Speech http://hansard.millbanksystems.com/commons/1857/feb/26/resolutions-moved-debate-adjourned in the House of Commons (26 February 1857) on China.
1850s

“I cannot believe that the gentry of England will be made mere drumheads to be sounded upon by a Prime Minister to give forth unmeaning and empty sounds, and to have no articulate voice of their own. No! You are the gentry of England who represent the counties. You are the aristocracy of England. Your fathers led our fathers: you may lead us if you will go the right way. But, although you have retained your influence with this country longer than any other aristocracy, it has not been by opposing popular opinion, or by setting yourselves against the spirit of the age. In other days, when the battle and the hunting-fields were the tests of manly vigour, why, your fathers were first and foremost there. The aristocracy of England were not like the noblesse of France, the mere minions of a court; nor were they like the hidalgoes of Madrid, who dwindled into pigmies. You have been Englishmen. You have not shown a want of courage and firmness when any call has been made upon you. This is a new era. It is the age of improvement, it is the age of social advancement, not the age for war or for feudal sports. You live in a mercantile age, when the whole wealth of the world is poured into your lap. You cannot have the advantages of commercial rents and feudal privileges; but you may be what you always have been, if you will identify yourselves with the spirit of the age. The English people look to the gentry and aristocracy of their country as their leaders. I, who am not one of you, have no hesitation in telling you, that there is a deep-rooted, an hereditary prejudice, if I may so call it, in your favour in this country. But you never got it, and you will not keep it, by obstructing the spirit of the age.”

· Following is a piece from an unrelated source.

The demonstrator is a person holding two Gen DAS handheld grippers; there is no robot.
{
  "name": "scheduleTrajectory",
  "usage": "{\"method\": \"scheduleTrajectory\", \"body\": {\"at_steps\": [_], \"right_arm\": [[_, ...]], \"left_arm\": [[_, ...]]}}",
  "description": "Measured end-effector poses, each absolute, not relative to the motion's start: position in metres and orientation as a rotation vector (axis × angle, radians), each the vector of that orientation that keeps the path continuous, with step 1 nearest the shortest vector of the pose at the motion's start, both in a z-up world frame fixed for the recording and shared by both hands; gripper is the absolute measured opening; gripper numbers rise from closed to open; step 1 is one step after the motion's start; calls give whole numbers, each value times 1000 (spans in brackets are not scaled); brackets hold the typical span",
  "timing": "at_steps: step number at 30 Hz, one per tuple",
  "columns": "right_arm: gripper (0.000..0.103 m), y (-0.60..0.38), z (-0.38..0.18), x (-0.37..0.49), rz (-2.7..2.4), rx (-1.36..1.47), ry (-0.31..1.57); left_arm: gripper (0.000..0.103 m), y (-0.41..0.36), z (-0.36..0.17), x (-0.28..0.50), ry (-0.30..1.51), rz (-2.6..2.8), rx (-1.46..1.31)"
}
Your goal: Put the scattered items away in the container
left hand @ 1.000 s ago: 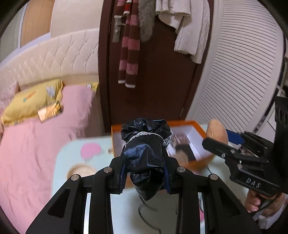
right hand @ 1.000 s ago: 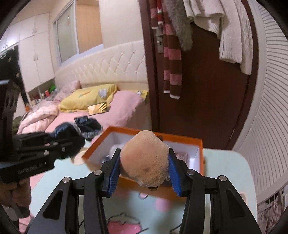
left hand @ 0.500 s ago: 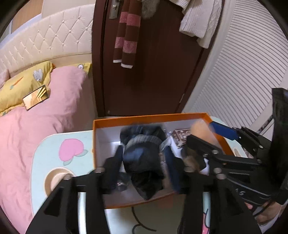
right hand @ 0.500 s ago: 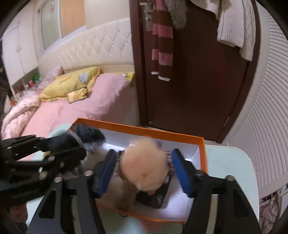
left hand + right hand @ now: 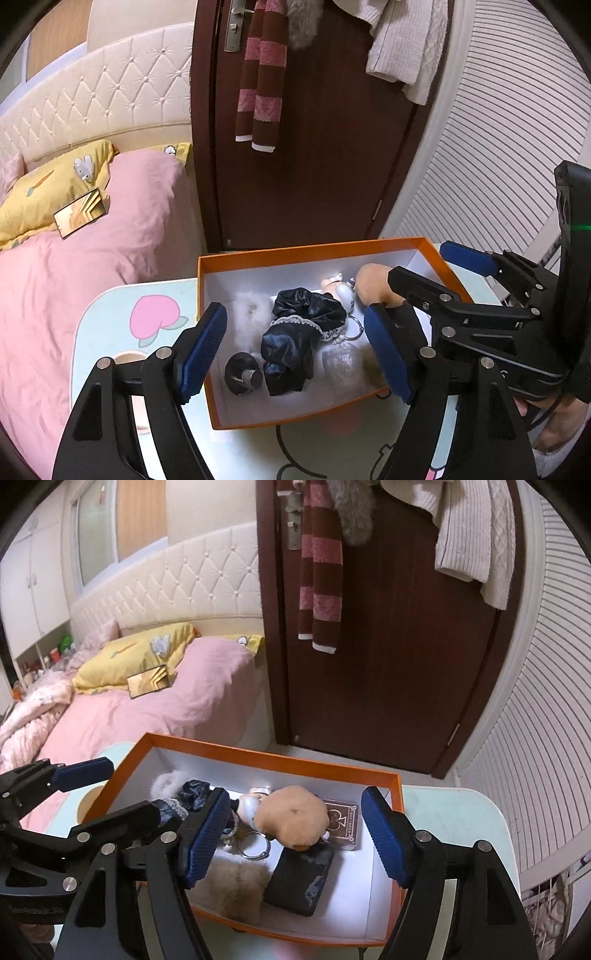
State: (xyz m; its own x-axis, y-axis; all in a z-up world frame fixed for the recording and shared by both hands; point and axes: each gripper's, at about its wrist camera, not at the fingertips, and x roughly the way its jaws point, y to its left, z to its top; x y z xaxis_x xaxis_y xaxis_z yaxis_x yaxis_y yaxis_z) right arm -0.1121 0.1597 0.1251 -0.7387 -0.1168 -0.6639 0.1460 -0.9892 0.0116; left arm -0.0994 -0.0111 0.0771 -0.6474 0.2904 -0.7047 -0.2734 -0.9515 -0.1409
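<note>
An orange box [image 5: 310,253] [image 5: 266,757] with white inside sits on a pale blue table [image 5: 107,332] [image 5: 454,812]. The table stands near a pink bed [image 5: 92,258] [image 5: 155,709] and a dark brown door [image 5: 314,147] [image 5: 388,646].

The left gripper [image 5: 295,350] [image 5: 146,786] hangs over the near side of the box. Its two blue fingers [image 5: 201,349] are wide apart and hold nothing. Inside the box, between those fingers, lies a shiny black cloth [image 5: 299,339] [image 5: 192,790] with a lace trim. A small black round thing [image 5: 243,374] lies just beside the cloth, toward the near wall of the box. A white fluffy ball [image 5: 251,308] [image 5: 166,781] lies next to the cloth, toward the far wall.

The right gripper [image 5: 295,834] [image 5: 417,280] hangs over the right part of the box. Its blue fingers [image 5: 384,836] are also wide apart and hold nothing. A tan fuzzy ball [image 5: 295,818] [image 5: 373,286] rests in the box between them, partly on top of a dark flat pouch [image 5: 301,880]. A brown card pack [image 5: 341,823] lies just behind the tan ball. A little white toy [image 5: 253,803] [image 5: 341,291] with a metal ring [image 5: 254,845] [image 5: 352,328] lies beside the ball, toward the black cloth. A light brown furry thing [image 5: 236,890] lies near the front wall of the box.

A gold phone [image 5: 81,218] [image 5: 149,685] lies on the bed by a yellow pillow [image 5: 48,192] [image 5: 136,657].
</note>
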Motion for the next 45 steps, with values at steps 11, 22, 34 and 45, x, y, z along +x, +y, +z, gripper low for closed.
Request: {"method": "scheduleTrajectory", "body": {"at_steps": [11,22,34,45], "right_arm": [[76,152,147,-85,-2810,982,62],[80,139,142,-48,-2798,984,73],[85,151,57,-21,-2724,1342,27],[103,158,44,-20,-2757,1393,20]], "left_arm": [[77,-17,101,-66,-80,2614,-1043],[77,-24,82,-25,-110,2626,-1110],[78,-39,9,-14,-227,2661,-1409],[103,-34,-10,-21,0,2774,-1472]]}}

Speech in the House of Commons http://hansard.millbanksystems.com/commons/1845/mar/13/effects-of-corn-laws-on-agriculturists (13 March 1845).
1840s

“I have generally made it a rule to parry the inquiries and comparisons which the Americans are so apt to thrust at an Englishman. On one or two occasions, when the party has been numerous and worth powder and shot, I have, however, on being hard pressed, and finding my British blood up, found the only mode of allaying their inordinate vanity to be by resorting to this mode of argument:—"I admit all that you or any other person can, could, may, or might advance in praise of the past career of the people of America. Nay, more, I will myself assert that no nation ever did, and in my opinion none ever will, achieve such a title to respect, wonder, and gratitude in so short a period; and further still, I venture to allege that the imagination of statesmen never dreamed of a country that should in half a century make such prodigious advances in civilization and real greatness as yours has done. And now I must add, and I am sure you, as intelligent, reasonable men, will go with me, that fifty years are too short a period in the existence of nations to entitle them to the palm of history. No, wait the ordeal of wars, distresses, and prosperity (the most dangerous of all), which centuries of duration are sure to bring to your country. These are the test, and if, many ages hence, your descendants shall be able only to say of their country as much as I am entitled to say of mine now, that for seven hundred years we have existed as a nation constantly advancing in liberty, wealth, and refinement; holding out the lights of philosophy and true religion to all the world; presenting mankind with the greatest of human institutions in the trial by jury; and that we are the only modern people that for so long a time withstood the attacks of enemies so heroically that a foreign foe never put foot in our capital except as a prisoner (this last is a poser);—if many centuries hence your descendants will be entitled to say something equivalent to this, then, and not till then, will you be entitled to that crown of fame which the historian of centuries is entitled to award."”

Letter to F. Cobden (5 July 1835) during his visit to the United States, quoted in John Morley, The Life of Richard Cobden (London: T. Fisher Unwin, 1905), pp. 33-34.